Task goal: In the data below, find the line that contains "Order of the" and the line that contains "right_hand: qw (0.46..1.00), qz". Copy both, plus every line between them, exactly.
++++ Data records
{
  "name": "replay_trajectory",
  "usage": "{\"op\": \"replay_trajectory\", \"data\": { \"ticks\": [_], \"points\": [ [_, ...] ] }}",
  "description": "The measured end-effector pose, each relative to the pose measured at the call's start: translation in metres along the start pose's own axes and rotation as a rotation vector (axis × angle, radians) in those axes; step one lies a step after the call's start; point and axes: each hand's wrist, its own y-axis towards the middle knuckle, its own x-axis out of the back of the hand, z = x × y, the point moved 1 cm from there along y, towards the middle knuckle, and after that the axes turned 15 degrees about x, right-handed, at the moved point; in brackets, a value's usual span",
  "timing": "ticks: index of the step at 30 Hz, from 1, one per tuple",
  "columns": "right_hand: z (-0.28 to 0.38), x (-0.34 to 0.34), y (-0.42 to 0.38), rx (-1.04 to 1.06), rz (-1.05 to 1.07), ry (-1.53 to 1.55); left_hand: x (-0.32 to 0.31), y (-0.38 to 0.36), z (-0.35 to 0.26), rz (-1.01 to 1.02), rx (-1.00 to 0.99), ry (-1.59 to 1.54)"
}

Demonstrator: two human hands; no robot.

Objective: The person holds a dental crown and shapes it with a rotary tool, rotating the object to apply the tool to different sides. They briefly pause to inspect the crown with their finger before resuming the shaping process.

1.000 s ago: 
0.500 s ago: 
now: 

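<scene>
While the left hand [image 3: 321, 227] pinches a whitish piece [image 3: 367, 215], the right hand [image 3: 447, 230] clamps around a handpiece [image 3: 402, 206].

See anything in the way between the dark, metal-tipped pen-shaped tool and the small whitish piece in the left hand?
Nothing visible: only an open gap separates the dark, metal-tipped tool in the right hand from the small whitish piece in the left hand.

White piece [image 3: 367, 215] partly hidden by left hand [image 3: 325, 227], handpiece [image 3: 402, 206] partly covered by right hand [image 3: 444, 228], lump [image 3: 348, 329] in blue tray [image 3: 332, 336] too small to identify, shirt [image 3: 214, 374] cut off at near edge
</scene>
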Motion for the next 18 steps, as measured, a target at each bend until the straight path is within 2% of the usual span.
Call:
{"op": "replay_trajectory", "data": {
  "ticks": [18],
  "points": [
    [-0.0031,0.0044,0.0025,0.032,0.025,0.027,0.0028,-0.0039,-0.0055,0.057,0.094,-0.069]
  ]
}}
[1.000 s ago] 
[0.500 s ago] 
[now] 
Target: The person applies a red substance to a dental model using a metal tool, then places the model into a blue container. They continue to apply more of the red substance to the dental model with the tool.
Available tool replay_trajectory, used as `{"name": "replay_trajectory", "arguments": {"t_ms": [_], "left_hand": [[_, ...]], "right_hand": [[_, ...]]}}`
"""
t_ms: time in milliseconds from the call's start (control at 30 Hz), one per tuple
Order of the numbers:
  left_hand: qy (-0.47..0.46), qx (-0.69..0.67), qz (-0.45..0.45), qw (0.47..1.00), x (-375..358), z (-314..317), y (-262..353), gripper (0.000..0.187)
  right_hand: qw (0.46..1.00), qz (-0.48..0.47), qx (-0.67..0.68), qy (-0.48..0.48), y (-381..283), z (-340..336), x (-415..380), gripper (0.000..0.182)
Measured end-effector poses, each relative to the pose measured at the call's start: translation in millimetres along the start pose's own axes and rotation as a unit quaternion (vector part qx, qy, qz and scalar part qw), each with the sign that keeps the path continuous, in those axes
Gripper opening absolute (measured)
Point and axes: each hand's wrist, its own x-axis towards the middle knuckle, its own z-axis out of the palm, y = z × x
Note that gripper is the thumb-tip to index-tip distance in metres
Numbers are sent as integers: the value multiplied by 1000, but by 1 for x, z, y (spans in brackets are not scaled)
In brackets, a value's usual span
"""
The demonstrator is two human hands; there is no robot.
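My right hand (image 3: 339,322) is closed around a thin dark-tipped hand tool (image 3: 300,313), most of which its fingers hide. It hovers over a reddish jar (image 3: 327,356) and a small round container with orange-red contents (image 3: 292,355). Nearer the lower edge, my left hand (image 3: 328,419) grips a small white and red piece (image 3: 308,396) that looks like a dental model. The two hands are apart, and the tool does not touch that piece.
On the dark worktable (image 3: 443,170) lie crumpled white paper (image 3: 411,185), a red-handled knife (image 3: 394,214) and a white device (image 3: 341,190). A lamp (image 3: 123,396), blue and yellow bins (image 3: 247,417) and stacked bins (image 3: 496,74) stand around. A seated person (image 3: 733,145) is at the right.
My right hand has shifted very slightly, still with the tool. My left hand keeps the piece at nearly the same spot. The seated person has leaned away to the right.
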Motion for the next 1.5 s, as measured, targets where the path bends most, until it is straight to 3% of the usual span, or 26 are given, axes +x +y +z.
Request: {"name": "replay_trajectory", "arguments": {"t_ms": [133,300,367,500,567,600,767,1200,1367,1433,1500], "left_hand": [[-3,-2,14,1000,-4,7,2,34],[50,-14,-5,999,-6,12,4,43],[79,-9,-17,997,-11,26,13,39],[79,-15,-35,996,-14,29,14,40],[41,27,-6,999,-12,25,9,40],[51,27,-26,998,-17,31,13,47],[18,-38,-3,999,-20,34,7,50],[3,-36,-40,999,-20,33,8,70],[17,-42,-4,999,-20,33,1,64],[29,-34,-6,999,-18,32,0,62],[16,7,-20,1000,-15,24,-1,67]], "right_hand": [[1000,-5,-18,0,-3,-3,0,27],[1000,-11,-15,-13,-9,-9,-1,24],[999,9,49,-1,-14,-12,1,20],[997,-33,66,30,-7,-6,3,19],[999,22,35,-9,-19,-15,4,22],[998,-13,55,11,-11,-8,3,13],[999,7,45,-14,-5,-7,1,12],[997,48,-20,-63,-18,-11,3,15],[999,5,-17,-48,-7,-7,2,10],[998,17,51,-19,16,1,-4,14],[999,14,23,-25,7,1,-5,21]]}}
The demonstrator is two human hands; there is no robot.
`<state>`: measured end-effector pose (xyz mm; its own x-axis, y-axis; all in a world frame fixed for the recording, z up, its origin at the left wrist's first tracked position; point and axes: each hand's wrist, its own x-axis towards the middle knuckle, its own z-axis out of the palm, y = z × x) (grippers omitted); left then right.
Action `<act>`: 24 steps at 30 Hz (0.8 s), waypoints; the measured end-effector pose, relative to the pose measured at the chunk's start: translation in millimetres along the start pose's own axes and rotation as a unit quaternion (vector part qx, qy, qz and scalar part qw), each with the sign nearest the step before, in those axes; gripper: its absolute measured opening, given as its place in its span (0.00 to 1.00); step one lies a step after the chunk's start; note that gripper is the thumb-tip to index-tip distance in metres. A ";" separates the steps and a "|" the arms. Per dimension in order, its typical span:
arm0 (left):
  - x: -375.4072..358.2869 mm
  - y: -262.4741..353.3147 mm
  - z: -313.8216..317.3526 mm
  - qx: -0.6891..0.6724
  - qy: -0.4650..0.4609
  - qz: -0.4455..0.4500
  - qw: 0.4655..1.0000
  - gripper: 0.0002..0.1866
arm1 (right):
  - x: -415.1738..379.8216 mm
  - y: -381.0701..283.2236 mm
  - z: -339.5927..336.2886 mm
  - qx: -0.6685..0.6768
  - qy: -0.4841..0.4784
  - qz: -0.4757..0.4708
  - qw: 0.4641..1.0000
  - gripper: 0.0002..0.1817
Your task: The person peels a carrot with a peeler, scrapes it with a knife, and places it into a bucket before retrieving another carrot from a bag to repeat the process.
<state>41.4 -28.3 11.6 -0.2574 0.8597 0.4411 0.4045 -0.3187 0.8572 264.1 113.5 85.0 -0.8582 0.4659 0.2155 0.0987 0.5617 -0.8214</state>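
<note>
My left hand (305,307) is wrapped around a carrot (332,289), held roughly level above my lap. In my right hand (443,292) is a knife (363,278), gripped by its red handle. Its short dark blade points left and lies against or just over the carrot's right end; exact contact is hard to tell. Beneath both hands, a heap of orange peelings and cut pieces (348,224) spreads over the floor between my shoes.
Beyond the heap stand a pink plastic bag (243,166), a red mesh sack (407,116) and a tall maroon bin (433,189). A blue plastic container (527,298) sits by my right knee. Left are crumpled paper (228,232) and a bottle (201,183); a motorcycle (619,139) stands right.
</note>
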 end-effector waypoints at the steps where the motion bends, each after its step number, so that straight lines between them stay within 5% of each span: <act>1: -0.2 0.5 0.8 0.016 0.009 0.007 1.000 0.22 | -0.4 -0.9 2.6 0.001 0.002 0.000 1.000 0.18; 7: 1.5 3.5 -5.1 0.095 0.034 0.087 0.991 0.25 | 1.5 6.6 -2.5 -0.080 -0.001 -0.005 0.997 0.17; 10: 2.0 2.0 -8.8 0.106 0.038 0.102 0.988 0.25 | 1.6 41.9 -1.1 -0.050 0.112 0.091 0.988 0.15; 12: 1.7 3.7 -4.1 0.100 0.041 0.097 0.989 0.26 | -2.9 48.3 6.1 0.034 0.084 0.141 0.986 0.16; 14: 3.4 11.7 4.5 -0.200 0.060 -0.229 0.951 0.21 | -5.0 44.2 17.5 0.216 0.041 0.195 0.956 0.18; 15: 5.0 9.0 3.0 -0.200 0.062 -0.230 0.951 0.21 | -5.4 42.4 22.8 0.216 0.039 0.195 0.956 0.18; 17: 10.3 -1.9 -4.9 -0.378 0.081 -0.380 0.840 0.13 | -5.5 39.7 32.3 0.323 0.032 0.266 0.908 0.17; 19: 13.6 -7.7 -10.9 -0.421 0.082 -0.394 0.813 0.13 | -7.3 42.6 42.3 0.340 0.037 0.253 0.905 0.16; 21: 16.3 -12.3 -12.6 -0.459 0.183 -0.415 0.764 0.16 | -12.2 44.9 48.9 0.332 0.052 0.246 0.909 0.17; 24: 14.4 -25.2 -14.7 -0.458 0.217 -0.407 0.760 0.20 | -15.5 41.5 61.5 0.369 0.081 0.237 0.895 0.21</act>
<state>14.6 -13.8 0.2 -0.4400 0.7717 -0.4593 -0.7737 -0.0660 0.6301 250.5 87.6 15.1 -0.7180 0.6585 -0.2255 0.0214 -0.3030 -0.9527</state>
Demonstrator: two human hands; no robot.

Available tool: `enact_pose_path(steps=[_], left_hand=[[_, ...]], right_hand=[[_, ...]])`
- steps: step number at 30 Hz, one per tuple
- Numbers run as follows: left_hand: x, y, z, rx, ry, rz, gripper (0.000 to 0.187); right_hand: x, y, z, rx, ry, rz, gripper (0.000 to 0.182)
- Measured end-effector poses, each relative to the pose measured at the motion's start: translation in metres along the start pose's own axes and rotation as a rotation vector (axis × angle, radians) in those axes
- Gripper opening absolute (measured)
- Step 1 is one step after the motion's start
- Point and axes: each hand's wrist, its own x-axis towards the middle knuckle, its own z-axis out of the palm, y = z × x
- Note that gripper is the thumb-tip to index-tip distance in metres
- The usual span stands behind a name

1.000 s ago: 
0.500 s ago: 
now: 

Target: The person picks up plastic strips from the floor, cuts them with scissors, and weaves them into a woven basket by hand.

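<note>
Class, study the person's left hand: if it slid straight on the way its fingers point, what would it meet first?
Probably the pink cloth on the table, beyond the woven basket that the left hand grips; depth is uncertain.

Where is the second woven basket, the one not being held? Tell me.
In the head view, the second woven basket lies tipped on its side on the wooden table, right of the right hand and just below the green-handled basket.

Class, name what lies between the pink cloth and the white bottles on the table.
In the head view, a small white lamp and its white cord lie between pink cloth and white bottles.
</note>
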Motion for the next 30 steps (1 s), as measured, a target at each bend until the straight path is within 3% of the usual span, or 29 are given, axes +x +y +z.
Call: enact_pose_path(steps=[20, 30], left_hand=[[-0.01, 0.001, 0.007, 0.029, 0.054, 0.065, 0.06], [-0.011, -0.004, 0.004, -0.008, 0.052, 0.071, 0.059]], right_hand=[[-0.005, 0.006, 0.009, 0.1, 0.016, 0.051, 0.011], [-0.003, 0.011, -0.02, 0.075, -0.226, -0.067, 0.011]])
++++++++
Reply:
Order of the numbers:
  left_hand: qy (-0.47..0.46), qx (-0.69..0.67), qz (-0.45..0.45), qw (0.47..1.00), x (-375..358), z (-314..317), y (-262..353), gripper (0.000..0.187)
  right_hand: qw (0.46..1.00), qz (-0.48..0.47), qx (-0.67..0.68), qy (-0.48..0.48), y (-381..283), z (-340..336), x (-415..380), gripper (0.000..0.182)

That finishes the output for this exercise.